Nous y travaillons, en doublant les investissements au Sytral sur ce mandat, en consacrant 500 millions d’euros pour les modes actifs, je le dis en passant c’est deux fois plus que le Plan Vélo gouvernemental, et en étant force de proposition pour la création d’un RER métropolitain. Sur ce dossier, la région doit maintenant être au rendez-vous et j’espère très sincèrement qu’elle le sera d’ici quelques mois…
Plus largement, nous attendons également de l’État qu’il prenne ses responsabilités pour des investissements sur le rail : lancement des travaux du CFAL, désaturation de l’étoile ferroviaire lyonnaise, il y a beaucoup à faire !

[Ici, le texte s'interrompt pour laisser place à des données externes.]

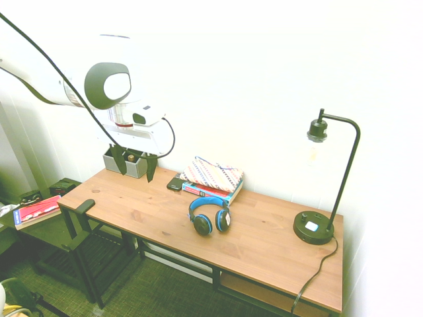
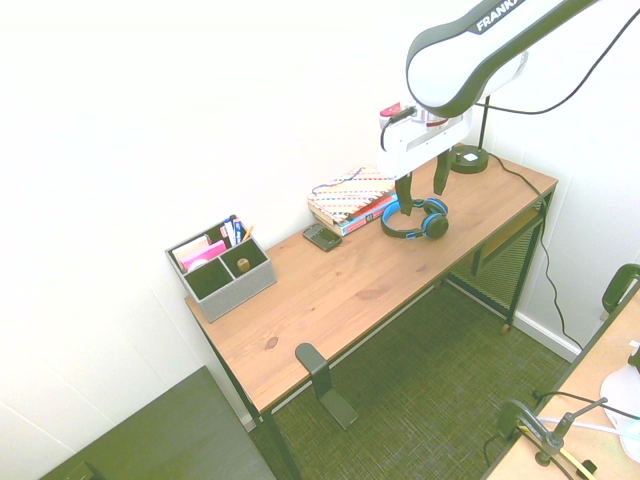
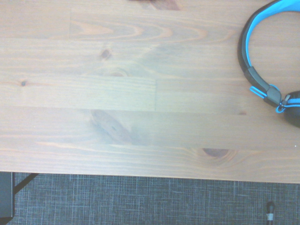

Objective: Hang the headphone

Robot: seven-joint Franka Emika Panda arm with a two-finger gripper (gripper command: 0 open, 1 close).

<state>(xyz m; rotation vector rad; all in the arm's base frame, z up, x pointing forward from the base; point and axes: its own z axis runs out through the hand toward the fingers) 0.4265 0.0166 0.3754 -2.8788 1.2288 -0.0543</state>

Quant au réseau routier, nous sommes convaincus que nous pouvons impulser un autre modèle par exemple en y créant des voies réservées, qui favorisent le covoiturage et les transports en commun. Nous pouvons aussi y conduire des projets de requalification, d’apaisement, en jouant sur les vitesses autorisées et les profils.

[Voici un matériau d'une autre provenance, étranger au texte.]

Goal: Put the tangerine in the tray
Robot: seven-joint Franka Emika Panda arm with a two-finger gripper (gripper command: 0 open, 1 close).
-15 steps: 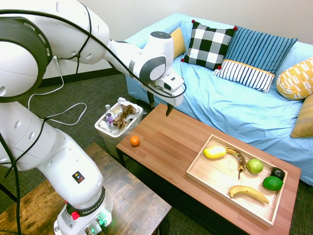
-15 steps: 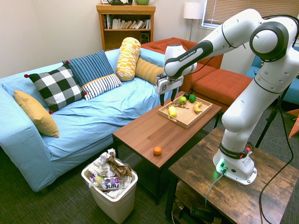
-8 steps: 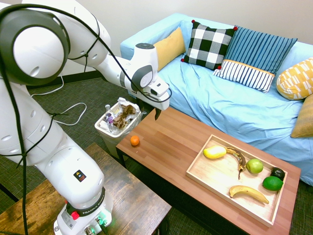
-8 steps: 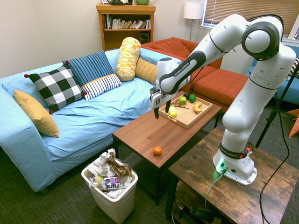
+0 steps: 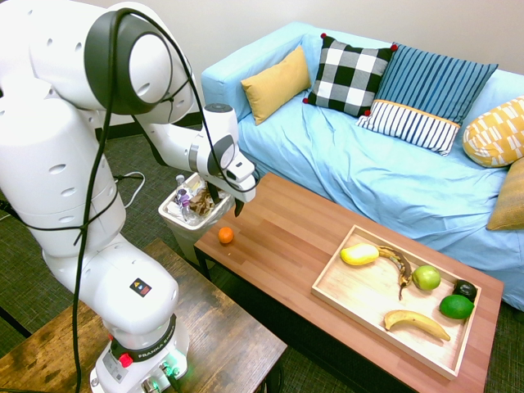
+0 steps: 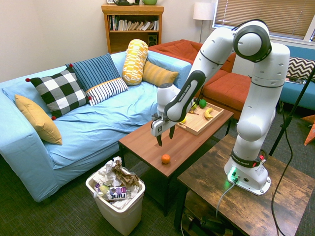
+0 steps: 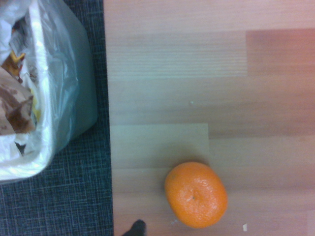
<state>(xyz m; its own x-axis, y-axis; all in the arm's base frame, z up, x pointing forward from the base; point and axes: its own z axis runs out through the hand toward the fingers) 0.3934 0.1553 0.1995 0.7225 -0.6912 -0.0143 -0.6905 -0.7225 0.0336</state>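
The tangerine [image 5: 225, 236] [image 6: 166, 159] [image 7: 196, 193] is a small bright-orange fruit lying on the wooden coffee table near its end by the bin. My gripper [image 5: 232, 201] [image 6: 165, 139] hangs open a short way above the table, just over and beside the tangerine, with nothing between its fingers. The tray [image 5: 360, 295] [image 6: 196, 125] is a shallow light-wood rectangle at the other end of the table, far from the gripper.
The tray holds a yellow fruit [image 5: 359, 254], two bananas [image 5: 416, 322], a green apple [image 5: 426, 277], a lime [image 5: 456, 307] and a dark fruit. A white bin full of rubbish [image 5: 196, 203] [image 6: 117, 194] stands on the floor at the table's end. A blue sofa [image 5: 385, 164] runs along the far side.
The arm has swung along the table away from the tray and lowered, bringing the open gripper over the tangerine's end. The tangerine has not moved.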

Alors oui, au vu des enjeux, un transfert de certaines voies pourrait nous intéresser, en l’occurrence la RN6 à Dardilly, l’A43 à Bron et l’A7 au sud de Pierre Bénite, mais avec des conditions fortes qui sont rappelées dans la délibération.
La première, ce sont des compensations financières importantes afin de pouvoir assurer la maintenance et la modernisation des infrastructures, que l’État a laissé vieillir. Jean-Charles Kohlhaas en parlé, nous ne pouvons pas reproduire le cas M6/M7, où je le rappelle la Métropole a dû engager deux millions d’euros récemment sur le Pont de la Brasserie, pour des mesures conservatoires et des travaux de sécurité.
La seconde, ce sont de véritables marges de manœuvres. Le transfert n’a aucun intérêt si l’État conserve toute la maîtrise stratégique, comme c’est le cas avec le statut de route à grande circulation. Sur l’A43 par exemple, nous pourrions valoriser la ligne de covoiturage LANE depuis Bourgoin en ouvrant une voie réservée pour le covoiturage et les transports en commun.
Au fond, cette délibération est une pièce du puzzle de nos ambitions pour les mobilités, un projet de transformation, un projet de planification écologique, auquel notre groupe apporte logiquement son soutien. Je vous remercie.